Data extracts:
╔══

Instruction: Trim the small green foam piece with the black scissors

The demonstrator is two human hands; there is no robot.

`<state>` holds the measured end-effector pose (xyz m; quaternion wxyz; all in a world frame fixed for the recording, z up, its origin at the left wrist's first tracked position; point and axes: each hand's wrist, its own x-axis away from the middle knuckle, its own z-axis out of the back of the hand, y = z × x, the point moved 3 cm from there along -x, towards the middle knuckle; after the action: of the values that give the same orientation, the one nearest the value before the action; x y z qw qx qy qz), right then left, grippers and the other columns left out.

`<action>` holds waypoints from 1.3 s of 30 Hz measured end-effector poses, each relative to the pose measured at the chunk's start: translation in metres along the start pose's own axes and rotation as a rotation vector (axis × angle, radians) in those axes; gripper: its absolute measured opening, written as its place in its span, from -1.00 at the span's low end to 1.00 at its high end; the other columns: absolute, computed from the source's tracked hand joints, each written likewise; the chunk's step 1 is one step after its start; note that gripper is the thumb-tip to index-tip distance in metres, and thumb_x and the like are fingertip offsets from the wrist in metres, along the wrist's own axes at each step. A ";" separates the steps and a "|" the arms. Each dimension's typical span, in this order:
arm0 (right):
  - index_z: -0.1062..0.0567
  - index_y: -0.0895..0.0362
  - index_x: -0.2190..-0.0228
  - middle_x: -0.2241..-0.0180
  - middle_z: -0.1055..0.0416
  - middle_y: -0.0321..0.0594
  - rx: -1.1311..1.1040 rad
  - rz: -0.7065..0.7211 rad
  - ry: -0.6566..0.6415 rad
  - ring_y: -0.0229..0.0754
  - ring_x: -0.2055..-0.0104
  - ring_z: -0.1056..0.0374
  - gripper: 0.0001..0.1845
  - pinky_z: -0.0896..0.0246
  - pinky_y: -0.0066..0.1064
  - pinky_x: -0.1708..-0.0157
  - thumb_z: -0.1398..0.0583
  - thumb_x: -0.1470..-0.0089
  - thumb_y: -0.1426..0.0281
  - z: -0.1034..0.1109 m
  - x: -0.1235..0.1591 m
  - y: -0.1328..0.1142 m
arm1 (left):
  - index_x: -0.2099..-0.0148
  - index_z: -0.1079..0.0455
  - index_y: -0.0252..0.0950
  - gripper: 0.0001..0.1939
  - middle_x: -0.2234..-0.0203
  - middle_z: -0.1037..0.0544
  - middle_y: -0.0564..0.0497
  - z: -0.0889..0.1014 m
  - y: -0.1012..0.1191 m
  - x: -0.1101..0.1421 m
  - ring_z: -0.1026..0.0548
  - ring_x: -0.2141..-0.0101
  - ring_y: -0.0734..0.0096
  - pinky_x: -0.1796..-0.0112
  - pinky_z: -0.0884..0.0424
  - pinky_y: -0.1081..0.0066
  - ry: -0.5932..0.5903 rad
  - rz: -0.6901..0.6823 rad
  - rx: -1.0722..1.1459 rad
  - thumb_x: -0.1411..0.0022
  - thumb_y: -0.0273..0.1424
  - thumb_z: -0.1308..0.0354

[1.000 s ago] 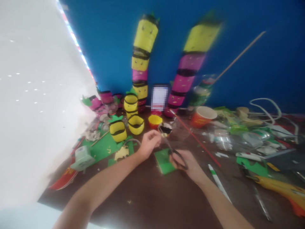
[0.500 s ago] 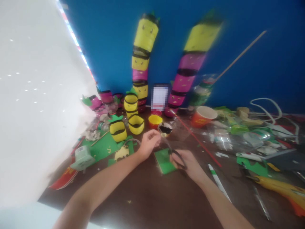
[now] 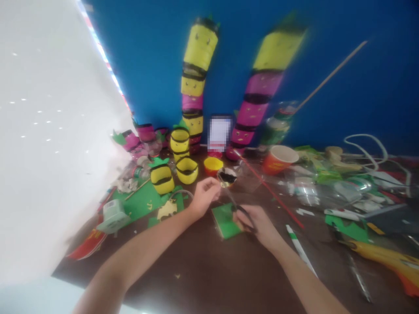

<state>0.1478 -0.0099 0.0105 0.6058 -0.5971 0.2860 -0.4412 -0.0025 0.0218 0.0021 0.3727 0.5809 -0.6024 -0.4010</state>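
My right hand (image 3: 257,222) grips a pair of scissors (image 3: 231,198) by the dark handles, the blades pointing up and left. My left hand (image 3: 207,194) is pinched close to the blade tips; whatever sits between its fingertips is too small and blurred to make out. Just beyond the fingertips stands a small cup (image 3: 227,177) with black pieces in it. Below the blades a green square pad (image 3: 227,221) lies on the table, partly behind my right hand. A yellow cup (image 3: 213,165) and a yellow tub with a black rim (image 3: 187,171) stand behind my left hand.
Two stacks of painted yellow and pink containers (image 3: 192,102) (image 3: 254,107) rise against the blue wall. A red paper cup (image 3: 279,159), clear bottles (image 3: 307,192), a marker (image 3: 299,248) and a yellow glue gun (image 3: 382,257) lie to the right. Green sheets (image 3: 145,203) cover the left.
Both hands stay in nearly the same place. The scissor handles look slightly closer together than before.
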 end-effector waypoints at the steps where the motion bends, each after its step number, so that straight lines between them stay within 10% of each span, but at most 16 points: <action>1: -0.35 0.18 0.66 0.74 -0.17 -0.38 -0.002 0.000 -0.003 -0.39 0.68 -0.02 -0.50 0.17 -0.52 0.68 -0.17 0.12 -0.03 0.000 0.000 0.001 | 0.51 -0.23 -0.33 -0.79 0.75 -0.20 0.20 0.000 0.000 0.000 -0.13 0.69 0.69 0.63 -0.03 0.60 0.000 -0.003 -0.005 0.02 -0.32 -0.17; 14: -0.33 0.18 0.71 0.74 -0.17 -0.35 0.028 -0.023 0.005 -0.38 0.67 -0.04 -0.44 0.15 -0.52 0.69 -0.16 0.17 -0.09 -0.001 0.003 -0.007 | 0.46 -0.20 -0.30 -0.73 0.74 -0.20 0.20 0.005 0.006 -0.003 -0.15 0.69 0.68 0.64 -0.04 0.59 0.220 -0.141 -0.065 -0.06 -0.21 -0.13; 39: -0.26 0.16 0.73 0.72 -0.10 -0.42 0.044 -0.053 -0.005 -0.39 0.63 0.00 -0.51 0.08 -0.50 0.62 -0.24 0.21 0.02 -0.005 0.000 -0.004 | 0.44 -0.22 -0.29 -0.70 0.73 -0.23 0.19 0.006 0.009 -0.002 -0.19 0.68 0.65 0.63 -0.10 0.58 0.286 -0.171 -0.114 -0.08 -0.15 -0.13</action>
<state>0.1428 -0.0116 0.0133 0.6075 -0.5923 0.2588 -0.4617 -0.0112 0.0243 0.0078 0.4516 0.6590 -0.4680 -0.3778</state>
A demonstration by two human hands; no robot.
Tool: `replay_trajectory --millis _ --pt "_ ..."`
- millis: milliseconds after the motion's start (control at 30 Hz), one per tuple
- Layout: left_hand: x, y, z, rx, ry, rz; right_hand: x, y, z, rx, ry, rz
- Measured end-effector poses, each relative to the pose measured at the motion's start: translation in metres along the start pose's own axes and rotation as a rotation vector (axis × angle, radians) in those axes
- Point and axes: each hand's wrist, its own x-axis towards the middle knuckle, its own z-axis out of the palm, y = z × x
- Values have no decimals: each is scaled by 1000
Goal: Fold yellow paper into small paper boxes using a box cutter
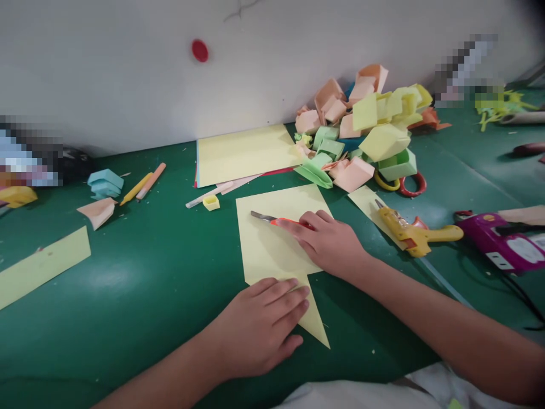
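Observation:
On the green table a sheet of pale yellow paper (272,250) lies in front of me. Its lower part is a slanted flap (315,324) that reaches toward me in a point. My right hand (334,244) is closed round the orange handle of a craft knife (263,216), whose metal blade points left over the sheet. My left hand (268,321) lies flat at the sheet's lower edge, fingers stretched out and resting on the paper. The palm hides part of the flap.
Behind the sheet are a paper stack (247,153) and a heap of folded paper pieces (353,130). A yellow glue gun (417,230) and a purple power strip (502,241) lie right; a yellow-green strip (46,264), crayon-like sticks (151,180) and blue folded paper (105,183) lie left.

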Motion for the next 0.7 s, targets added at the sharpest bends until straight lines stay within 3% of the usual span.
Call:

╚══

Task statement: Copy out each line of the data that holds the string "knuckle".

Your response:
`<state>` holds the measured end-effector pose (xyz m; quaternion wxyz; all in a world frame fixed for the recording, z up, its origin at the left wrist's first tracked position; point and axes: each hand's wrist, its own x-axis away from the middle knuckle, its own z-axis out of the back of the hand, y = z × x, the point moved 3 cm from there along -x, towards the middle knuckle; after the action: of the values that give the same orientation, the one nearest the value before the action; x y z qw qx qy qz), right then left, grippers and the other columns left out.
- Point and axes: each hand's wrist, its own x-axis towards the middle knuckle, its own z-axis out of the palm, y = z × x

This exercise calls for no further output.